▸ **AIM OF THE EXERCISE**:
From the line that contains "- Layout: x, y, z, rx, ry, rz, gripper" through the line that contains "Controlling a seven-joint", output every line of the listing below exactly and leave out all the rest.

------ COLLECTED DATA

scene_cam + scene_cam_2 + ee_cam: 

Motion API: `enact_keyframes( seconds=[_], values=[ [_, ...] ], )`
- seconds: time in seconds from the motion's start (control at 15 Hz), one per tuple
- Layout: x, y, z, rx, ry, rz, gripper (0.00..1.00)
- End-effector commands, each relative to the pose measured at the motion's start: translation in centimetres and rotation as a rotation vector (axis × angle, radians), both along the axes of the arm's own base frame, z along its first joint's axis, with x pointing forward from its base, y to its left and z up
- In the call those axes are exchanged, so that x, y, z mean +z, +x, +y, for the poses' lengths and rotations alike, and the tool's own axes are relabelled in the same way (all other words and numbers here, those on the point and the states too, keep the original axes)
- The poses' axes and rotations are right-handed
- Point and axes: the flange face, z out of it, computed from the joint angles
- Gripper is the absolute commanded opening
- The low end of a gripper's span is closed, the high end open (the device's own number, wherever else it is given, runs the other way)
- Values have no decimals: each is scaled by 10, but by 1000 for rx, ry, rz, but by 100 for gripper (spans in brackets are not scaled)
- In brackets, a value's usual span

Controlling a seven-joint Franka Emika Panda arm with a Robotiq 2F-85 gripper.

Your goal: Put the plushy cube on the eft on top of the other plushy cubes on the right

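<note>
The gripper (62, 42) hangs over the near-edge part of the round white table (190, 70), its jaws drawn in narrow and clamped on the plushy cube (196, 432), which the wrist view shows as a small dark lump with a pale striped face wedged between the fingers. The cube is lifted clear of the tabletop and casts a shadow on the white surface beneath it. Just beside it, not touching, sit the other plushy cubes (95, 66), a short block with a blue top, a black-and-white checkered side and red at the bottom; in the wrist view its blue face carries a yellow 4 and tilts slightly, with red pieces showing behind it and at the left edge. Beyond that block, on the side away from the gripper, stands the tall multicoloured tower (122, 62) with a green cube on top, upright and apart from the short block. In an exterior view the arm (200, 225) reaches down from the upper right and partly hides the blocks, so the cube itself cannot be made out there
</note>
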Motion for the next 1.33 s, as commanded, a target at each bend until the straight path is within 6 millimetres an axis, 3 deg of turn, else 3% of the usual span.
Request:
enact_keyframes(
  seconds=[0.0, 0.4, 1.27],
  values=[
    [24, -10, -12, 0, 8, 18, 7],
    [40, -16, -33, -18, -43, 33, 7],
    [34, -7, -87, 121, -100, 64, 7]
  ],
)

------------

▸ **TASK SOLUTION**:
- Layout: x, y, z, rx, ry, rz, gripper (0.00..1.00)
- End-effector commands, each relative to the pose measured at the motion's start: translation in centimetres and rotation as a rotation vector (axis × angle, radians), both along the axes of the arm's own base frame, z along its first joint's axis, with x pointing forward from its base, y to its left and z up
- In the call those axes are exchanged, so that x, y, z mean +z, +x, +y, for the poses' lengths and rotations alike, and the tool's own axes are relabelled in the same way (all other words and numbers here, those on the point and the states too, keep the original axes)
- The poses' axes and rotations are right-handed
- Point and axes: the flange face, z out of it, computed from the joint angles
- Gripper is the absolute commanded opening
- The low end of a gripper's span is closed, the high end open (the device's own number, wherever else it is given, runs the other way)
- Values have no decimals: each is scaled by 10, but by 1000 for rx, ry, rz, but by 100 for gripper (spans in brackets are not scaled)
- In brackets, a value's usual span

Controlling a seven-joint Franka Emika Panda arm with a Robotiq 2F-85 gripper.

The exercise has been carried out completely.